Her comments come after Social Affairs Minister Aart Jan de Geus said last year that the Netherlands was almost fully emancipated — a statement Benschop adamantly refutes.
The researcher recently studied yearly accounting reports from several businesses and said operating figures were primarily reported. Only occasionally did companies report on their emancipation initiatives, but even then they were scarcely given the light of day, she said.
Benschop said her research indicated that the wellbeing level of a country did not have anything to say about the number of women in the business community. She said the most emancipated country is Russia, where 89 percent of companies have a female on the board of directors.

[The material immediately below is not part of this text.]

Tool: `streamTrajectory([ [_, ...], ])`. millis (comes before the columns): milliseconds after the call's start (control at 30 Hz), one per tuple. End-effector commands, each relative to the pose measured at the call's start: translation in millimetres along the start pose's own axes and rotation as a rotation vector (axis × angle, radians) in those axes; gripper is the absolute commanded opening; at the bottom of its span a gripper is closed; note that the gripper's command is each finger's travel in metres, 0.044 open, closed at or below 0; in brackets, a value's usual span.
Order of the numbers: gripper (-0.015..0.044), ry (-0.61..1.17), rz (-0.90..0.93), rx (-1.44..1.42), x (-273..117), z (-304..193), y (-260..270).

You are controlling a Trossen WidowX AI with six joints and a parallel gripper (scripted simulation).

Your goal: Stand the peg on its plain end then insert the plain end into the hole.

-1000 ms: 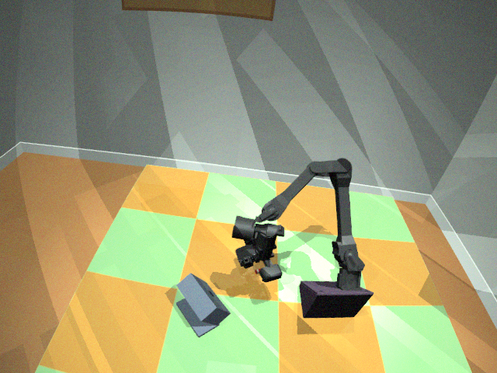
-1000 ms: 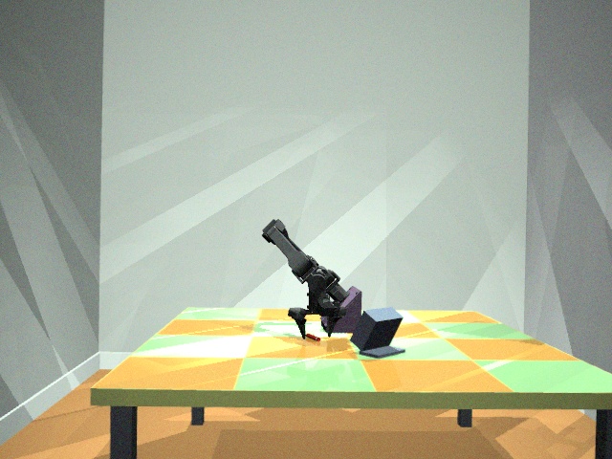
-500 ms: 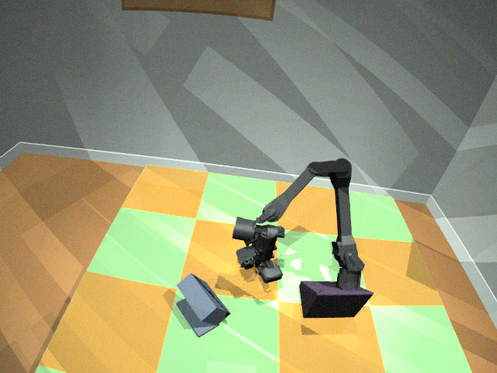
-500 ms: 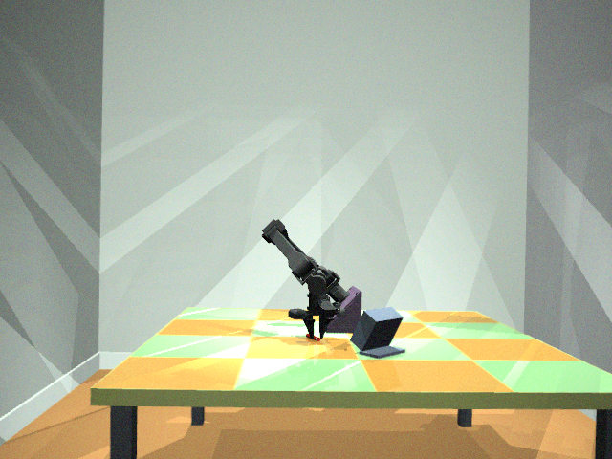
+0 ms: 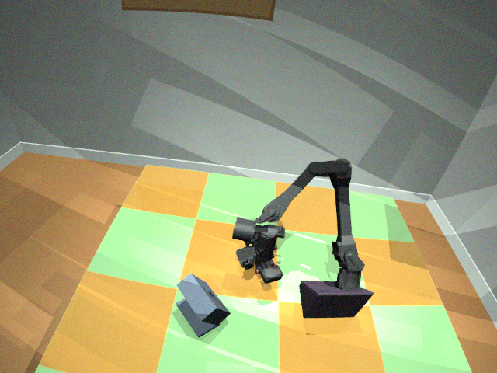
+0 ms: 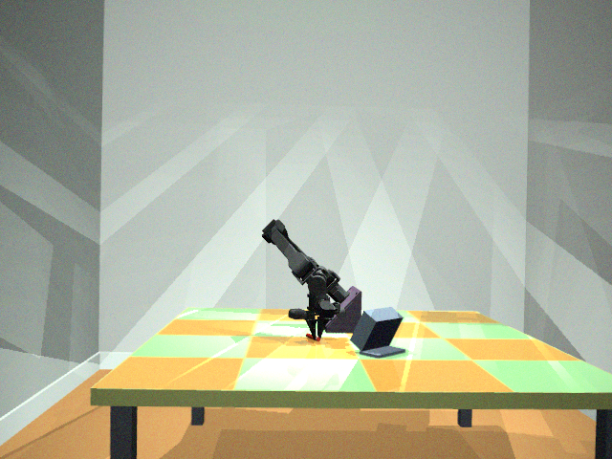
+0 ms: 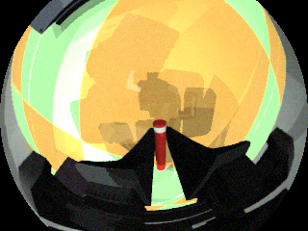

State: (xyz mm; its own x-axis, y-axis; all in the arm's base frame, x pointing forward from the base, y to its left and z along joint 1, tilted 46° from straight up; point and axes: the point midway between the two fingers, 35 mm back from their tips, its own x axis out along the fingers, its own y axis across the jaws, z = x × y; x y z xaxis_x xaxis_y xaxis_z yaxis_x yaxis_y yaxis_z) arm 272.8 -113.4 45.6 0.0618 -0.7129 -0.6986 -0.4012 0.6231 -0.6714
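The red peg [image 5: 256, 271] [image 6: 309, 336] [image 7: 161, 149] lies on its side at table level, its white band near the end farther from the palm in the wrist view. My gripper [image 5: 265, 269] [image 6: 316, 337] [image 7: 161, 131] points down and is shut on the peg, with a dark finger against each side. The fingers hide the peg's middle in the exterior view. The blue-grey sloped panel [image 5: 203, 294] [image 6: 378, 328] stands apart from the gripper, leaning over a flat foot. Its hole [image 5: 211, 294] shows as a small dark spot in the top view. Only a corner of the panel [image 7: 43, 18] shows in the wrist view.
The arm's base stands on a dark purple wedge block [image 5: 335, 303] [image 6: 348, 312]. The checkered table [image 5: 112, 313] [image 6: 172, 373] carries the panel and the wedge block. The table's front edge [image 6: 345, 399] shows in the exterior view.
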Motion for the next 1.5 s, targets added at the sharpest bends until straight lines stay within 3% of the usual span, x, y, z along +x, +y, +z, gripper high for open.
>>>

The Philippines and the US are also rated well, scoring 85 and 75 percent respectively. The Netherlands was a long way behind, scoring just 27 percent.
The Social Affairs Secretary of employers association VNO-NCW, Guusje Dolsma, said she is not surprised by the low score. "It is a known fact and is partly due to the workforce participation rate of women, which got moving late here."
But Dolsma said there are enough companies taking initiatives to make up for lost time. Despite this, she admitted the road to the top is difficult and demands a big effort and high ambition from women.
Opportunity in Bedrijf (Opportunity in Buisness) was established by prominent companies and is designed to help companies stimulate emancipation, but advisor Margo van Berkel is not surprised by the research either.
"The time-honoured breadwinner model has only been formally let go of in the past few years," she said.
But Van Berkel said the Netherlands' low emancipation rating — which placed the nation at about the same level as Islamic Pakistan — was not due to economic factors. She said it was due to stereotype images of men and women.